Transporting and assisting clients to access the community.
Administer medication, as required.
Examples:
Support Worker 1
Level 2
Following 12 months service at Level 1 and employee will be classified as a Level 2 so long as they demonstrate all the characteristics of a Level 2.
Characteristics:
A person employed on this level works under direction and undertakes routine activities which require the practical application of basic skills and techniques.
General features of work in this level consist of performing clearly defined activities with outcomes being readily attainable.
Freedom to act is limited by standards and procedures. However, with experience, employees at this level may have sufficient freedom to exercise judgement in the planning of their own work within those confines.

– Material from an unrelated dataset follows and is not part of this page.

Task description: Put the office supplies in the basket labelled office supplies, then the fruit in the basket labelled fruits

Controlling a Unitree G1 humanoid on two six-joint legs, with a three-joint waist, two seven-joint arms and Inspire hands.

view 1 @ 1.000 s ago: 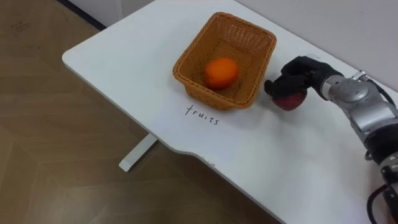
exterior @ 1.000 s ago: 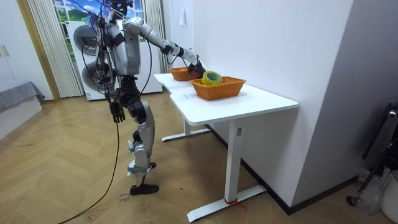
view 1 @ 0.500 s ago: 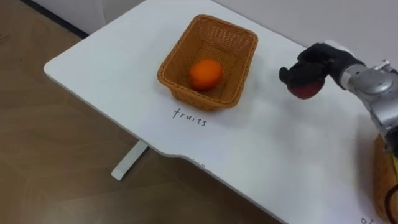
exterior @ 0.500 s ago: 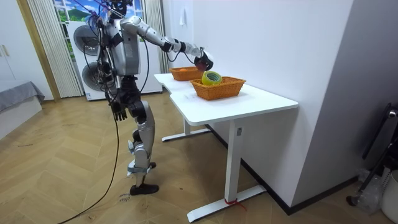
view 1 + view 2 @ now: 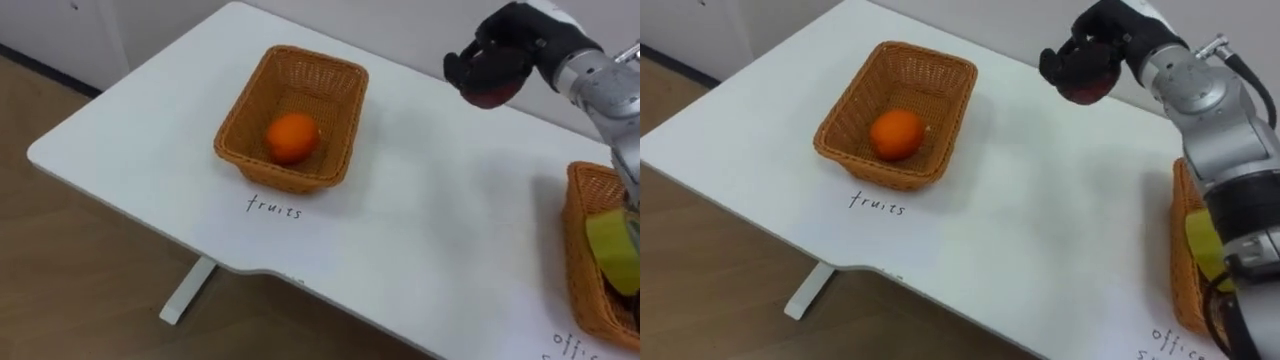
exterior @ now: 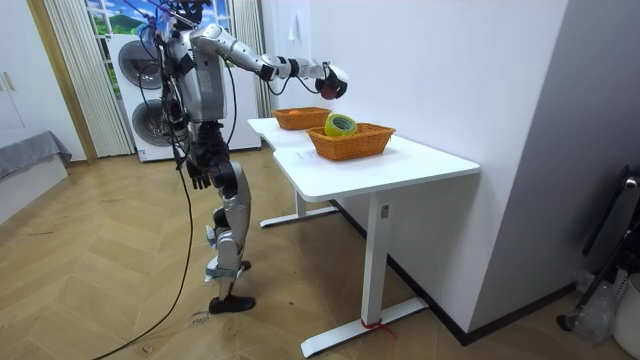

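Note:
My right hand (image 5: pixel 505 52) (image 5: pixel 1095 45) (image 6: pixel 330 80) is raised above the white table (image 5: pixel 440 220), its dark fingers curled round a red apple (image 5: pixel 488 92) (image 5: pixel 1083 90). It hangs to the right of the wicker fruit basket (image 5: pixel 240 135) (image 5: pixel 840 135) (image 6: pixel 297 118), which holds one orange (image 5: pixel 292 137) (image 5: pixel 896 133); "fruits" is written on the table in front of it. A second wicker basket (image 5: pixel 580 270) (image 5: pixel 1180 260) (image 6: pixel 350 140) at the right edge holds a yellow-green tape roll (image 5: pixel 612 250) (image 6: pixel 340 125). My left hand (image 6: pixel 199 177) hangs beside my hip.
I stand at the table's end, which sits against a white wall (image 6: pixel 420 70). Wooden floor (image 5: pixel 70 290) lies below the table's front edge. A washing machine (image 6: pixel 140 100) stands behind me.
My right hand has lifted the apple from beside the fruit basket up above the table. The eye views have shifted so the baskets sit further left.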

Employees will be responsible for the time management of their work and required to use basic numeracy, written and verbal communication skills, and where relevant, skills required to assist with personal care and lifestyle support.
Supervision of other staff or volunteers is not a feature of this level. However, an experienced employee may have technical oversight of a minor work activity.
Responsibilities:
Provide support for the full range of domestic duties including cleaning and meal preparation, under general supervision either individually or as part of a team as part of the delivery of disability services.
Provide support to clients in carrying out personal care tasks under general supervision either individually or as part of a team as part of the delivery of disability services.
Transporting and assisting clients to access the community.
Assisting in the development or implementation of resident care plans.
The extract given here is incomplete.